• **Instructions to follow**: Output the data below exactly, down to the last character.

• **Dataset content**:
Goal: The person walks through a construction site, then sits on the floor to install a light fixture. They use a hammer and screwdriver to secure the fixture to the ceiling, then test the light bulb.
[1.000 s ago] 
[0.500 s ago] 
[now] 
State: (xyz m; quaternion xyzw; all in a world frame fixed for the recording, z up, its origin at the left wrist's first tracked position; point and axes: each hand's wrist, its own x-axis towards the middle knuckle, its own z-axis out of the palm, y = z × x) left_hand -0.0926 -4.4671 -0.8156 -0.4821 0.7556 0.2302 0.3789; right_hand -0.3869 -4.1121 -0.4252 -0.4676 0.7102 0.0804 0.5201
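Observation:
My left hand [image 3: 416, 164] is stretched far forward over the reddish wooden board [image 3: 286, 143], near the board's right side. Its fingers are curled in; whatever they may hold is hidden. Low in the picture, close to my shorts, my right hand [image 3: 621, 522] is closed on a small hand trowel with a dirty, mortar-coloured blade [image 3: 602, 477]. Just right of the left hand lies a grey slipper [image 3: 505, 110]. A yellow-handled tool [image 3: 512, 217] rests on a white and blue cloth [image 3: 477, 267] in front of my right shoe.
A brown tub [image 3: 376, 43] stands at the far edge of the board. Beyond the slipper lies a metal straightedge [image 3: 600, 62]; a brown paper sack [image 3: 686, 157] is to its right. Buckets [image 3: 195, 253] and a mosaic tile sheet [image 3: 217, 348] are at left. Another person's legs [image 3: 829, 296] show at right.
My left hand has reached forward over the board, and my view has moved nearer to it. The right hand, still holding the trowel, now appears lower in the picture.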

• **Answer box**:
Goal: The person walks through a construction site, then sits on the floor to install a light fixture. They use a hammer and screwdriver to secure the fixture to the ceiling, then test the light bulb.
[1.000 s ago] 
[0.500 s ago] 
[now] 
State: (xyz m; quaternion xyzw; all in a world frame fixed for the recording, z up, its origin at the left wrist's first tracked position; point and axes: each hand's wrist, its own x-axis towards the middle knuckle, its own z-axis out of the palm, y = z × x) left_hand -0.0926 -4.4671 -0.8156 -0.4821 0.7556 0.2302 0.3789; right_hand -0.3869 -4.1121 -0.4252 -0.4676 0.7102 0.0804 0.5201
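Observation:
My left hand [image 3: 416, 164] is stretched far forward over the reddish wooden board [image 3: 286, 143], near the board's right side. Its fingers are curled in; whatever they may hold is hidden. Low in the picture, close to my shorts, my right hand [image 3: 621, 522] is closed on a small hand trowel with a dirty, mortar-coloured blade [image 3: 602, 477]. Just right of the left hand lies a grey slipper [image 3: 505, 110]. A yellow-handled tool [image 3: 512, 217] rests on a white and blue cloth [image 3: 477, 267] in front of my right shoe.
A brown tub [image 3: 376, 43] stands at the far edge of the board. Beyond the slipper lies a metal straightedge [image 3: 600, 62]; a brown paper sack [image 3: 686, 157] is to its right. Buckets [image 3: 195, 253] and a mosaic tile sheet [image 3: 217, 348] are at left. Another person's legs [image 3: 829, 296] show at right.
My left hand has reached forward over the board, and my view has moved nearer to it. The right hand, still holding the trowel, now appears lower in the picture.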

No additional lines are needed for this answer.